Dr. Christakis then went on to describe a research study where researchers gave toddlers three toys: first a plastic guitar, then an iPad that played musical notes, and finally an iPad with an app that rewarded the kids with lights, colors and sounds.

The results gave them a very good indication that the iPad with the app that rewarded was so engaging that a significantly higher number of toddlers refused to give it up, more so than the other two toys, suggesting a tendency toward addictive, self-satisfying behavior.

We will not have time to go into it right now, but the “60 Minutes” program went on to show that the addictive behavior is being literally programed into the apps. It’s engaging by design, as we heard in a commentary a number of weeks ago. A Google manager who was one of the first Silicon Valley insiders publicly acknowledged that phones and apps are being designed to capture and keep kids' attention.

The same person (Tristan Harris), said, “This is about the war for attention and where that's taking society and where that's taking technology!”

We are in a war for our and our children’s minds!

Are we to run to the hills and abandon technology altogether, as some have done? Of course not! We are to navigate in truth through the times we are in, in all circumstances. However, there is also much evil, and what we do to properly manage our lives and our children’s will require great personal sacrifice to maintain the blazing light of truth.

In this prophesied world where the self-centered, self-indulgent of II Timothy 3:1-7 are “always learning and never able to arrive at the truth”, we must be carefully guiding our children in all circumstances to burn brightly, as they maintain control of their ability to think and carefully measure truth.

We do not have time to go into it now, but there are a number of ways we can teach our children and ourselves to carefully manage and use technology beneficially.

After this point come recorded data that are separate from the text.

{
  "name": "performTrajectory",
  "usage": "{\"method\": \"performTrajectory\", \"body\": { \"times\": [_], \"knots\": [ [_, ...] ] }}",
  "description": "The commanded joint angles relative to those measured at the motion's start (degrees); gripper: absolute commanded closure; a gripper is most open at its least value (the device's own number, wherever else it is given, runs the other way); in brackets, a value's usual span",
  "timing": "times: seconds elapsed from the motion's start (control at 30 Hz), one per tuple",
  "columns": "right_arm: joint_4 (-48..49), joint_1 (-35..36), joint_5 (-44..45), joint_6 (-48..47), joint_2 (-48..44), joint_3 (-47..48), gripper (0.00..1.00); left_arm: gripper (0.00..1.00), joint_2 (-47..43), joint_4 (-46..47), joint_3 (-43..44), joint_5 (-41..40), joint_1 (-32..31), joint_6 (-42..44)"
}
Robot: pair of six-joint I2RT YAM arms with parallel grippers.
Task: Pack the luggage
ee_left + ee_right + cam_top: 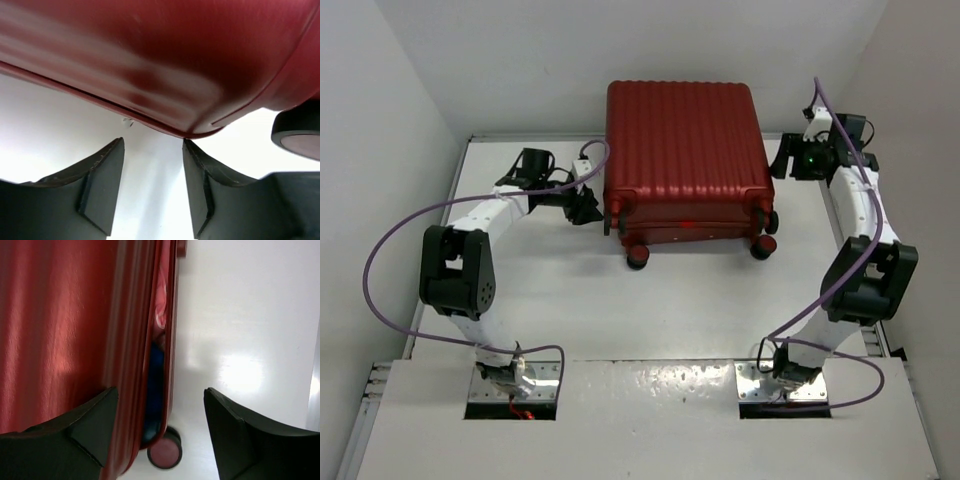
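The dark red ribbed luggage lies flat at the back middle of the table, lid down, wheels toward me. My left gripper is open and empty at its near-left corner; in the left wrist view the shell fills the top, with the gripper just under its edge. My right gripper is open and empty at the right side; in the right wrist view it faces the side seam, where a narrow gap shows blue and pink contents, with a wheel below.
White walls close the table on the left, back and right. The luggage's black wheels stick out toward the front. Purple cables loop from both arms. A raised white panel covers the near edge between the bases.
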Motion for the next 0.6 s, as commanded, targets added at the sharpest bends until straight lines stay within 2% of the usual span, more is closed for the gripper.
{"method": "performTrajectory", "body": {
  "times": [0.0,0.17,0.27,0.4,0.57],
  "knots": [
    [-7.4,-1.6,-11.9,-5.3,-3.2,0.0,0.28,0.46,1.0,-0.8,0.5,7.1,0.5,4.1],
    [-17.7,-5.3,-24.3,-14.0,-8.0,-1.5,0.21,0.46,-0.2,-0.8,4.3,7.1,-5.2,4.1],
    [-19.1,-6.3,-26.3,-16.5,-12.8,-3.1,0.20,0.46,-0.2,-0.8,7.4,7.1,-7.9,2.8],
    [-26.8,-6.3,-29.1,-23.1,-15.4,-3.2,0.18,0.41,0.4,-0.2,9.4,6.5,-9.2,1.0],
    [-30.7,-3.2,-26.0,-27.9,-17.6,-5.8,0.16,0.40,1.7,2.4,9.9,5.2,-10.5,-1.4]
  ]
}}
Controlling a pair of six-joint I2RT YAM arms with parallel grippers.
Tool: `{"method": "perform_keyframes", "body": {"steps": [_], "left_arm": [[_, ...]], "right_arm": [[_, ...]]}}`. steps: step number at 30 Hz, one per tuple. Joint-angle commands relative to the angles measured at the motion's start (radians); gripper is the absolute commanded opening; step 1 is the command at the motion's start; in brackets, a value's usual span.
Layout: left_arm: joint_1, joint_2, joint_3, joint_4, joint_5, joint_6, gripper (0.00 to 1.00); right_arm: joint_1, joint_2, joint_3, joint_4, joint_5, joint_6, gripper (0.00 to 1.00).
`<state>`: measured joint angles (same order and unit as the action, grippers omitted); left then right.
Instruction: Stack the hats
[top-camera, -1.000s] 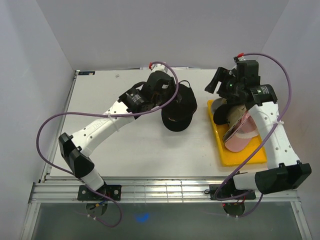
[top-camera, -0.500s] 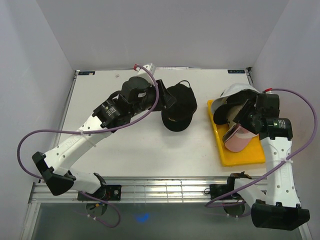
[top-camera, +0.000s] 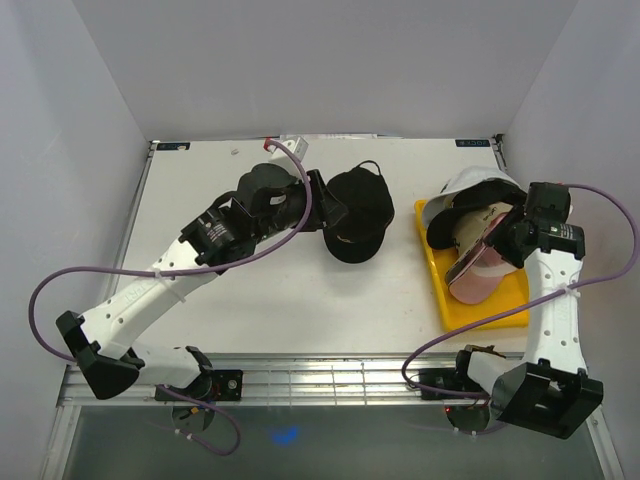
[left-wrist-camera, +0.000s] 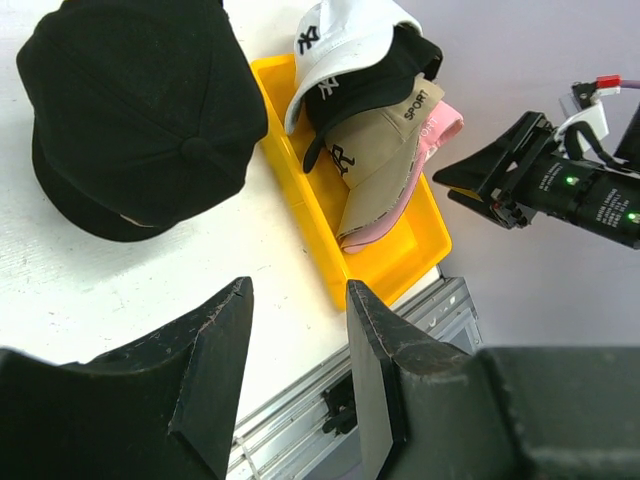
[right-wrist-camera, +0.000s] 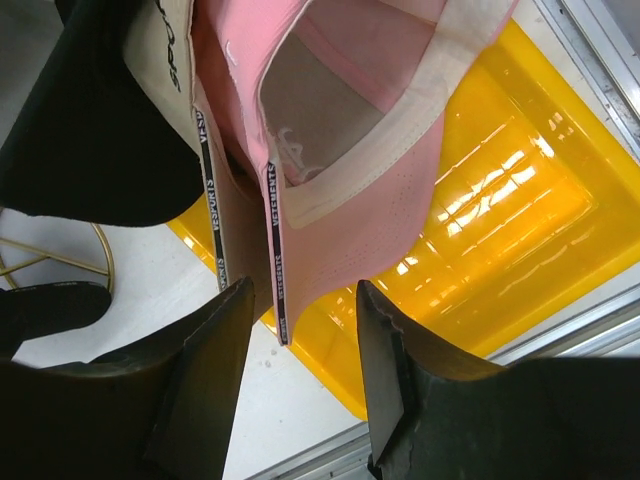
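Plain black cap (top-camera: 358, 215) lay crown-up left of the tray (top-camera: 495, 315); white cap (left-wrist-camera: 345, 40), black NY cap (left-wrist-camera: 372, 85), tan cap (left-wrist-camera: 385, 150) and pink cap (top-camera: 480, 275) leaned nested in it.

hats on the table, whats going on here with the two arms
Two robot arms are stacking caps. A white cap, a black logo cap, a tan cap and a pink cap lean nested together in the yellow tray on the right. A plain black cap lies alone on the table left of the tray. The left pincer is open and empty next to it. The right pincer is open at the pile, the pink cap's back edge between its jaws, not yet gripped.
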<state>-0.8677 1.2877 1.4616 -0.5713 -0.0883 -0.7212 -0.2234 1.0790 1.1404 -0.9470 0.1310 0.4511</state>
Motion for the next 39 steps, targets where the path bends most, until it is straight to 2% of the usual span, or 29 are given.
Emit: {"method": "perform_keyframes", "body": {"steps": [1, 18, 21, 24, 27, 28, 29, 39], "left_arm": [[-0.004, -0.051, -0.018, 0.013, 0.009, 0.012, 0.53], [-0.004, -0.048, -0.035, 0.016, 0.009, 0.009, 0.53], [-0.004, -0.050, -0.038, 0.014, 0.005, 0.009, 0.53], [-0.004, -0.048, -0.043, 0.013, 0.005, 0.009, 0.53], [-0.004, -0.045, -0.047, 0.014, 0.005, 0.009, 0.53], [-0.004, -0.044, -0.050, 0.013, 0.002, 0.009, 0.53], [-0.004, -0.039, -0.050, 0.013, 0.001, 0.009, 0.53], [-0.004, 0.002, -0.026, 0.005, 0.021, 0.012, 0.53]], "right_arm": [[-0.025, 0.013, -0.036, 0.069, -0.050, -0.009, 0.51], [-0.031, 0.091, -0.151, 0.215, -0.157, 0.020, 0.52], [-0.031, 0.098, -0.179, 0.226, -0.159, 0.018, 0.49], [-0.031, 0.087, -0.188, 0.232, -0.148, 0.012, 0.41], [-0.031, 0.073, -0.180, 0.226, -0.134, -0.002, 0.23], [-0.030, 0.058, -0.179, 0.223, -0.089, -0.015, 0.12], [-0.030, 0.052, -0.174, 0.215, -0.073, -0.020, 0.08], [-0.033, -0.037, -0.107, 0.079, 0.156, -0.017, 0.08]]}}
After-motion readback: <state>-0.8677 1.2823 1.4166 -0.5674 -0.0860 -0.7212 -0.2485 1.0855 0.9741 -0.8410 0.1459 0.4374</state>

But it will take work and self- sacrifice.

Toward the end of his essay that motivated this commentary, Charles Krauthammer wrote,

The answer to Patricia Godley’s question—”what can you do to help me be something I have never been, a parent”—is, First, that there is no way the state can make you love yourself or your child! And second, even if there were, loving yourself certainly is not the problem, nor is loving your child. Every mother loves her child! What is hard is to sacrifice for the child. And that requires not self-love, but it’s opposite, self-denial.

Self-sacrifice is a key component to our responsibility to maintaining the bright light of truth that separates us and our children from a world always learning but never able to arrive at the truth.